PURPOSE: Inverse planning simulated annealing (IPSA) optimized brachytherapy treatment plans are characterized with large isolated dwell times at the first or last dwell position of each catheter. The potential of catheter shifts relative to the target and organs at risk in these plans may lead to a more significant change in delivered dose to the volumes of interest relative to plans with more uniform dwell times.
MATERIAL AND METHODS: This study aims to determine if the Nucletron Oncentra dwell time deviation constraint (DTDC) parameter can be optimized to improve the robustness of high-dose-rate (HDR) prostate brachytherapy plans to catheter displacements. A set of 10 clinically acceptable prostate plans were re-optimized with a DTDC parameter of 0 and 0.4. For each plan, catheter displacements of 3, 7, and 14 mm were retrospectively applied and the change in dose volume histogram (DVH) indices and conformity indices analyzed.
RESULTS: The robustness of clinically acceptable prostate plans to catheter displacements in the caudal direction was found to be dependent on the DTDC parameter. A DTDC value of 0 improves the robustness of planning target volume (PTV) coverage to catheter displacements, whereas a DTDC value of 0.4 improves the robustness of the plans to changes in hotspots.
CONCLUSIONS: The results indicate that if used in conjunction with a pre-treatment catheter displacement correction protocol and a tolerance of 3 mm, a DTDC value of 0.4 may produce clinically superior plans. However, the effect of the DTDC parameter in plan robustness was not observed to be as strong as initially suspected.

Purpose

Prostate cancer is the most common male malignancy in the Western world, and as life expectancy increase, the prevalence is also expected to increase in an aging population [1]. Radiotherapy is an important therapeutic modality for the treatment of patients with localized or locally advanced prostate cancer [2] utilizing both external beam radiotherapy (EBRT) and brachytherapy. Over the last few decades, significant advances in technology related to high-dose-rate (HDR) brachytherapy have seen an increase in its use as a localized boost to EBRT of the prostate.

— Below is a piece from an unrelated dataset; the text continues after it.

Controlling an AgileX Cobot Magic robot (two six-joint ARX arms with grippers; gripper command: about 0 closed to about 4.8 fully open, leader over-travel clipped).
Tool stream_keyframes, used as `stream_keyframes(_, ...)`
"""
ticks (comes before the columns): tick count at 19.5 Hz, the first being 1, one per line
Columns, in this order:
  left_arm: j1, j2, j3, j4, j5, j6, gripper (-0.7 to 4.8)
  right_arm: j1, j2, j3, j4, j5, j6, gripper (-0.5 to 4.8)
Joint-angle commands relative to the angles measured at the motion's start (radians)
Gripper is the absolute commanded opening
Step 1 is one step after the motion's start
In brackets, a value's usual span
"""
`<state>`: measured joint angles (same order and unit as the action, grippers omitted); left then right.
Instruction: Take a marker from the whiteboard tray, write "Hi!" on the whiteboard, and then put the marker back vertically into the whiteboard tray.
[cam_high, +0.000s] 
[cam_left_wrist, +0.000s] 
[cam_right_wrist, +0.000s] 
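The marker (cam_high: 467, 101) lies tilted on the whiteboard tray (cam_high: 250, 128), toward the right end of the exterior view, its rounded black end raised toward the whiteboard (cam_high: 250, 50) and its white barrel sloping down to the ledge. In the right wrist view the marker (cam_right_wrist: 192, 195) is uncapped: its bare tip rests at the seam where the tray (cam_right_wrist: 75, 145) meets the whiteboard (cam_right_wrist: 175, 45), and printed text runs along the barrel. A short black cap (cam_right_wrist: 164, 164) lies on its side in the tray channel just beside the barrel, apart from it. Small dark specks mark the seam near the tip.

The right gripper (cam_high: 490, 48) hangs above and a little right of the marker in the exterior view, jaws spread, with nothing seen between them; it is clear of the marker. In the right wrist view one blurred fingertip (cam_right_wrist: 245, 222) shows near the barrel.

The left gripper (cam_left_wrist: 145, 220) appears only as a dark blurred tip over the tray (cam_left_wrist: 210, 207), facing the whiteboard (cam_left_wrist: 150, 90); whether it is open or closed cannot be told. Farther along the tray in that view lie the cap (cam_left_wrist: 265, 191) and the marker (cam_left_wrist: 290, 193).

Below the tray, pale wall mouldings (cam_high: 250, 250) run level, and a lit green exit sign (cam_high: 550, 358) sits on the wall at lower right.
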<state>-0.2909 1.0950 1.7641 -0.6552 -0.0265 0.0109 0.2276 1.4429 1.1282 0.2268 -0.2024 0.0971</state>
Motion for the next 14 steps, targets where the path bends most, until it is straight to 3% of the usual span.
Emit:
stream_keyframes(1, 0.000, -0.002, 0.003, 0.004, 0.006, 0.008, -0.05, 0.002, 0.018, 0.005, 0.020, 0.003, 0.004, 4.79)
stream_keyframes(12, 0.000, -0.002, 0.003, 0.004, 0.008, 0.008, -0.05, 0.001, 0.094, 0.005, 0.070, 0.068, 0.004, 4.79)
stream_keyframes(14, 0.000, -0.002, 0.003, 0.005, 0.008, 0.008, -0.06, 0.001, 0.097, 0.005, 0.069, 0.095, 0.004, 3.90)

An important technological advancement in HDR brachytherapy is the evolution from forward planning to inverse planning techniques [3, 4, 5]. The inverse planning optimization algorithm currently implemented in the Nucletron Oncentra (Nucletron B.V., Veenendaal, The Netherlands) brachytherapy treatment planning system (TPS) is the inverse planning simulated annealing (IPSA) optimization algorithm. Inverse planning simulated annealing is based on contoured anatomy and optimizes dwell times using a simulated annealing algorithm [6]. The algorithm is constrained by user specific surface and volumetric dose constraints for both the target volume and organs at risk to calculate clinically acceptable treatment plans [7].

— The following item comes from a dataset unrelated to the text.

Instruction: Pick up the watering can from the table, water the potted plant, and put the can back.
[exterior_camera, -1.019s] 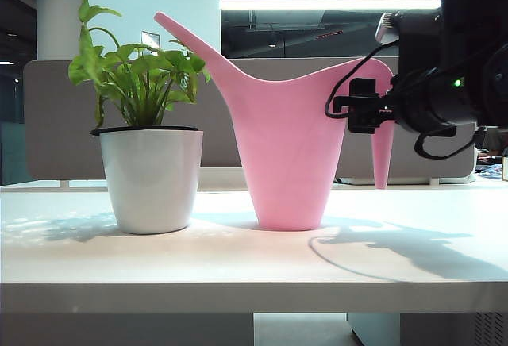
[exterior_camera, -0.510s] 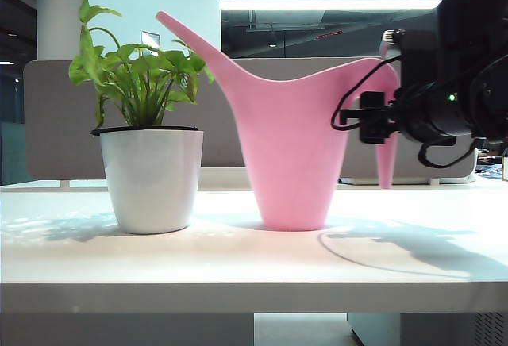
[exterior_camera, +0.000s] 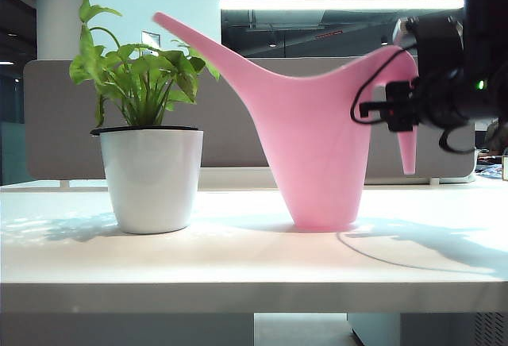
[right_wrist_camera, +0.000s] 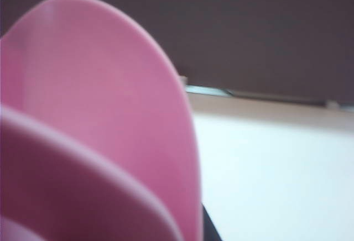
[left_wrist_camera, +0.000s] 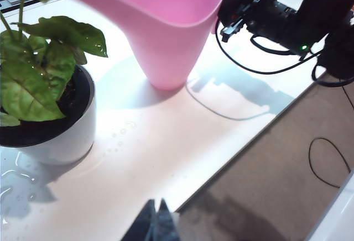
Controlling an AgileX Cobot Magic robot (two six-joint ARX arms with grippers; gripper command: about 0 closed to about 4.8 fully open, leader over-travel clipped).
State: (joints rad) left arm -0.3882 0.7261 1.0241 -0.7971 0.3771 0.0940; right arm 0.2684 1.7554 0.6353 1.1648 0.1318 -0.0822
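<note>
Where the right arm comes in from the right side of the exterior view, we see its dark wrist held level, and the right gripper (exterior_camera: 406, 92) sits at the arched handle of the watering can (exterior_camera: 317, 140). We cannot see its fingers from the outside, and its own camera is filled by blurred pink plastic (right_wrist_camera: 94, 119), so we cannot tell how wide they stand or whether they grip the handle. A black cable loops off the wrist in front of the can's body.

The left gripper (left_wrist_camera: 156, 224) hangs above the near edge of the table (exterior_camera: 238, 259), well apart from both objects; only its dark fingertips (left_wrist_camera: 165, 225) show, pressed together with no gap and nothing between them.

The potted plant (exterior_camera: 147, 148) stands upright on the left part of the table, its white pot filled with dark soil and bright-green leaves. In the left wrist view we see water drops on a leaf and small wet patches on the tabletop beside the pot.

The can stands on its base on the table, to the right of the pot and apart from it. Its long spout slants up and to the left, the tip reaching above the leaves, while the handle droops down on the right. We cannot see inside the can.
</note>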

Inverse planning simulated annealing optimized brachytherapy treatment plans are characterized with large isolated dwell times at the first or last dwell position of each catheter. The central dwell positions however consist of extremely short, or zero, dwell times [8]. There is concern amongst users that these large isolated dwell times may lead to hot spots, either inside or outside the target. Also, the potential of catheter shifts relative to the target and organs at risk may lead to a more significant change in delivered dose to the volumes of interest relative to plans with more uniform dwell times. Recently, the Nucletron Oncentra TPS has added the dwell time deviation constraint (DTDC) parameter to the IPSA optimization process. This parameter constrains the allowable dwell times in the optimization process and can be set to a value between 0 and 1 in increments of 0.1. A value of 0 corresponds to completely unrestricted dwell times and a value of 1 results in homogeneous dwell times [9].

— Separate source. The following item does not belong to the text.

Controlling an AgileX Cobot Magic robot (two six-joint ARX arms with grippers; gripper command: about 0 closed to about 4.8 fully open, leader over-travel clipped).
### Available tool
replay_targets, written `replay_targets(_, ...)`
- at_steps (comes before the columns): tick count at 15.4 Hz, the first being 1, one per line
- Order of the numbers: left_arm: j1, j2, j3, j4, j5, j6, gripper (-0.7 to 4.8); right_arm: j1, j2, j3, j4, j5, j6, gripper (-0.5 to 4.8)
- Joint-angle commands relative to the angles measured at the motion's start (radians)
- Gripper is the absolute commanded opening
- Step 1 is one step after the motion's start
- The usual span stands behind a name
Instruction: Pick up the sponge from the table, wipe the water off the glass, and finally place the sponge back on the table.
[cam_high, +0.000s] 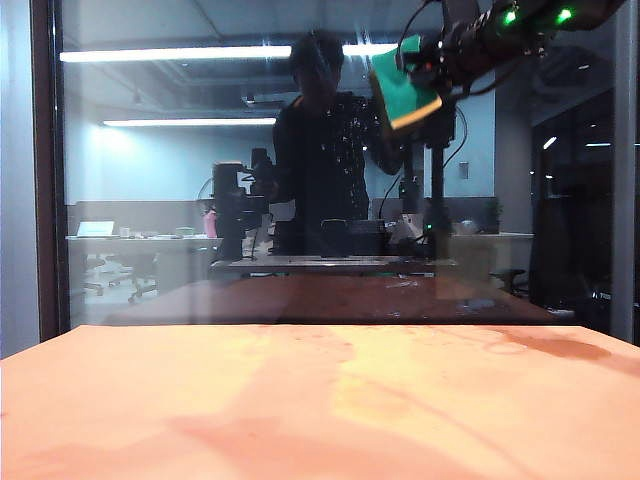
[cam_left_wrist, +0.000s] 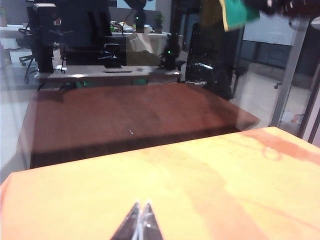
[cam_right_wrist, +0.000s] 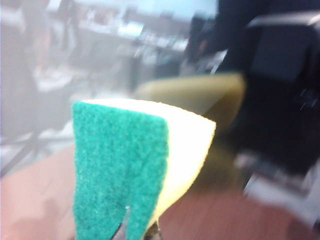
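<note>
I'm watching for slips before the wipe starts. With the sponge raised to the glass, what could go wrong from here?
1. The right gripper pinches only one end of the sponge, so pressing on the glass might twist it loose.
2. The water droplets sit beside the sponge; a short stroke could miss some.
3. The left gripper rests shut, low over the table, and can't help.

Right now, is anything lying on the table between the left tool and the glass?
No. In the left wrist view, only bare table runs from the shut left tool to the glass. The sponge is up in the right tool.
</note>
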Motion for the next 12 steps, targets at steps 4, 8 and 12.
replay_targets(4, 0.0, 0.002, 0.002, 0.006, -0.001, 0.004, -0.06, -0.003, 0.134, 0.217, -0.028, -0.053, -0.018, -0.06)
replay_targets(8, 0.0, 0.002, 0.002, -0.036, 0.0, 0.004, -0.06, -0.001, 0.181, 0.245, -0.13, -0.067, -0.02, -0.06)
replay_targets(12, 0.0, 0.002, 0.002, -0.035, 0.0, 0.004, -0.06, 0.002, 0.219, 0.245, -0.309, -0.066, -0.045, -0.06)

The displacement of catheters relative to the target and organs at risk during the time between imaging and patient treatment has been reported by a number of groups [10, 11, 12, 13]. The displacements have predominantly been reported along the patient longitudinal axis and in the caudal direction [10] primarily due to acute edema between the prostate and perineal skin [14]. Previous work from our group [11] demonstrated a median catheter displacement of 7.5 mm in caudal direction (range 2.9-23.9 mm) in the time from planning CT to treatment (approximately 1-3 hours). Tiong et al. [10] have reported significant adverse effects on the tumor control probability for catheter displacements larger than 3 mm, including underdosage of the target and overdosage to critical structures. Due to these findings, our department has implemented a clinical protocol, in which internal catheter positions are verified and corrected immediately prior to treatment delivery with a tolerance of 3 mm.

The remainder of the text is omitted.